Clippers 10/29: Ash Lewis on the COSI Virtual Museum Tour Guide

This presentation outlines the development, challenges, and future plans for a virtual museum tour guide for the COSI Language Pod. Originally derived from the Virtual Patient project, the guide initially relied on a static question-answering system that required frequent retraining and could answer only a limited set of questions. The transition to a more dynamic, retrieval-augmented generation (RAG) model aims to increase responsiveness, robustness, and resource efficiency, with minimal dependency on costly, corporate AI systems. Key development phases include leveraging open-source, mid-sized LLMs and knowledge distillation techniques to balance robustness and control.  Key enhancements include exploring  retrieval methods, adapting models for multilingual interactions, and ensuring safe, confabulation-free outputs. Future steps involve reducing hallucinations further through contrastive and reinforcement learning and exploring potential adaptations for similar projects.

Clippers 10/22: David Palzer on End-to-End Neural Diarization

Title: Simplifying End-to-End Neural Diarization: Generic Speaker Attractors are Enough

Abstract: In this work, we propose a simplified approach to neural speaker diarization by removing the Encoder-Decoder Attractor (EDA) mechanism and replacing it with a linear layer. This modification significantly reduces the model’s parameter count, allowing us to increase the depth of the backbone network by stacking additional Conformer blocks. To further enhance efficiency, we replace the Shaw relative positional encoding in the Conformer blocks with ALiBi positional bias, which improves the handling of short/long-range dependencies while decreasing computational complexity. Our results show that this streamlined model achieves comparable performance to previous diarization systems utilizing dynamic attractors, suggesting that Generic Speaker Attractors—global static learned attractors—can be as effective as dynamic attractors in representing speakers. Furthermore, we observe that the clustering effect, a key feature of previous EDA-based models, is preserved in our approach. These findings suggest that the EDA mechanism may not be necessary for high-quality speaker diarization, and that a more straightforward architecture can yield competitive results.

Clippers 10/15: Vishal Sunder on a Non-autoregressive Model for Joint STT and TTS

Title: A Non-autoregressive Model for Joint STT and TTS

Abstract: In this work, we take a step towards jointly modeling automatic speech recognition (STT) and speech synthesis (TTS) in a fully non-autoregressive way. We develop a novel multimodal framework capable of handling the speech and text modalities as input either individually or together. The proposed model can also be trained with unpaired speech or text data owing to its multimodal nature. We further propose an iterative refinement strategy to improve the STT and TTS performance of our model such that the partial hypothesis at the output can be fed back to the input of our model, thus iteratively improving both STT and TTS predictions. We show that our joint model can effectively perform both STT and TTS tasks, outperforming the STT-specific baseline in all tasks and performing competitively with the TTS-specific baseline across a wide range of evaluation metrics.
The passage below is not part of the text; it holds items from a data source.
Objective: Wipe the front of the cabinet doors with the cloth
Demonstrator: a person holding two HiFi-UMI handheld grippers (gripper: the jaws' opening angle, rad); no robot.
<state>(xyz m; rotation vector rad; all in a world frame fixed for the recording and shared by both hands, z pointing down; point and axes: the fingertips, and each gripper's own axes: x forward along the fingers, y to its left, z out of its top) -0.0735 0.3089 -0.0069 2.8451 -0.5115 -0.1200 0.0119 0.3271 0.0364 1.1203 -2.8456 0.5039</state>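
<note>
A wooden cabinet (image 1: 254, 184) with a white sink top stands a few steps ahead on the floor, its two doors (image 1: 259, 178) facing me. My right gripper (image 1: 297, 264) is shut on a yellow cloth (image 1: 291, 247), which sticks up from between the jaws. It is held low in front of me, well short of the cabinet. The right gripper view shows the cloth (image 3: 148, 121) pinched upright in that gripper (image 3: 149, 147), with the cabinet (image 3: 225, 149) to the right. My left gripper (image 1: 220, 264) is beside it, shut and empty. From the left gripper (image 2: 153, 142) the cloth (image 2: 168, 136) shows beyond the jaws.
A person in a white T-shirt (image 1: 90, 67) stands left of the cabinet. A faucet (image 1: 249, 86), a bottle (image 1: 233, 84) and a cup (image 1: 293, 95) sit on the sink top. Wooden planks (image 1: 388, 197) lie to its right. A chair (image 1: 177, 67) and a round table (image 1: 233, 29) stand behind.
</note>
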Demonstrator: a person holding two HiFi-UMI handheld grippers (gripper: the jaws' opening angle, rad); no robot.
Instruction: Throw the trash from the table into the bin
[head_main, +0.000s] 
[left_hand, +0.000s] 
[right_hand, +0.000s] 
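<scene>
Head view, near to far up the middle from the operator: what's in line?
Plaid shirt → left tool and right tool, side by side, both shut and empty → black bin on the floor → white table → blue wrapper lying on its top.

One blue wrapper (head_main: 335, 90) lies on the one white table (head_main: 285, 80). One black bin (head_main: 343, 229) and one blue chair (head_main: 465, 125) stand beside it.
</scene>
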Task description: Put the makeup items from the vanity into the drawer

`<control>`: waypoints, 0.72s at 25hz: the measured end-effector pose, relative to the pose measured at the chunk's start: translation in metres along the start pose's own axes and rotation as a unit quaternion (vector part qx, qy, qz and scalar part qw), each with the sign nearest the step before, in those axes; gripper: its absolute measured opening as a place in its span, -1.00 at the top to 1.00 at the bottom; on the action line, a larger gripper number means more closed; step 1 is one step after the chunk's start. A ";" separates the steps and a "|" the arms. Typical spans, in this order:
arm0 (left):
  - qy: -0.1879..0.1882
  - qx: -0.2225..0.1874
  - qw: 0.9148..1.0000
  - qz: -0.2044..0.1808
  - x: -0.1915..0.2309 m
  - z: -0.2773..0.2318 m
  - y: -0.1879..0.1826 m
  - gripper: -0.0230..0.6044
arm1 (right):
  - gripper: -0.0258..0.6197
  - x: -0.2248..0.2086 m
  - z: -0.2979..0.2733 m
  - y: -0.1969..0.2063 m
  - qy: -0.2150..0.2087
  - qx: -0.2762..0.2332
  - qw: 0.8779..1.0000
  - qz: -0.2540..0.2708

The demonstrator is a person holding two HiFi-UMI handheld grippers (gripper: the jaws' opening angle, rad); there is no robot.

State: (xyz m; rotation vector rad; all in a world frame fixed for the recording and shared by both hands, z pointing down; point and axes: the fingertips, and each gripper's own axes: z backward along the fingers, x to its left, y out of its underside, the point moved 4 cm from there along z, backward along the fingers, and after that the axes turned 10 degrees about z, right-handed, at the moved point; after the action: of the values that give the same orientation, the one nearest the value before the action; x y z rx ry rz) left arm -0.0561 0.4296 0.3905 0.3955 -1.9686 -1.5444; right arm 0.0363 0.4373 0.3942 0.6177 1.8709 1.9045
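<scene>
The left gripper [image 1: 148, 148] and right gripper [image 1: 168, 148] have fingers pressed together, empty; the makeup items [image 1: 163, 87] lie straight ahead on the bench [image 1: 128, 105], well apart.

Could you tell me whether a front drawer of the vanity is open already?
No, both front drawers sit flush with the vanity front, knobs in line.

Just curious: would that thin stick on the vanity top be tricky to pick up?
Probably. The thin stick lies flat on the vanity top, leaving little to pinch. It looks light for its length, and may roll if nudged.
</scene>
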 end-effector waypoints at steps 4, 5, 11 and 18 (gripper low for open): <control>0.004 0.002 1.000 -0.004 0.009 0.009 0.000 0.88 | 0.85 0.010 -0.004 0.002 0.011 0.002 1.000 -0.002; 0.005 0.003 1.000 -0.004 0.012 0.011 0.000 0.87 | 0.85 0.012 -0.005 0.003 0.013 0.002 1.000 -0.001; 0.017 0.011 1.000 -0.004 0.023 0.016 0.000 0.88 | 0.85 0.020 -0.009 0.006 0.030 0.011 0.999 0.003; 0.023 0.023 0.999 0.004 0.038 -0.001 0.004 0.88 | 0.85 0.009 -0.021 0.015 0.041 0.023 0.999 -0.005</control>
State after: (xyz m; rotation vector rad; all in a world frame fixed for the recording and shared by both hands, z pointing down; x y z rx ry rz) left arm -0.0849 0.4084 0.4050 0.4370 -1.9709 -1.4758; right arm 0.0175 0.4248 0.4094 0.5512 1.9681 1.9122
Clippers 10/8: Jingyi Chen on Speech Emotion Cloning

EmoClone: Speech Emotion Cloning
Jingyi Chen

In this paper, we introduce EmoClone, an end-to-end speech-to-speech model that replicates the emotional tone of a reference speech from a short audio sample, reproducing the reference speaker’s exact emotion in new outputs, regardless of content or voice differences. Unlike traditional Emotional Voice Conversion (EVC) models that use emotion text labels to alter the input speech’s emotional state, EmoClone is designed to faithfully clone a broad range of emotional expressions beyond these preset categories, making it ideal for applications requiring precise emotional fidelity, such as personalized voice generation and interactive media. Experimental results show that EmoClone leads to improved performance for content and speaker identity preservation, while achieving a comparable emotion accuracy to SOTA methods.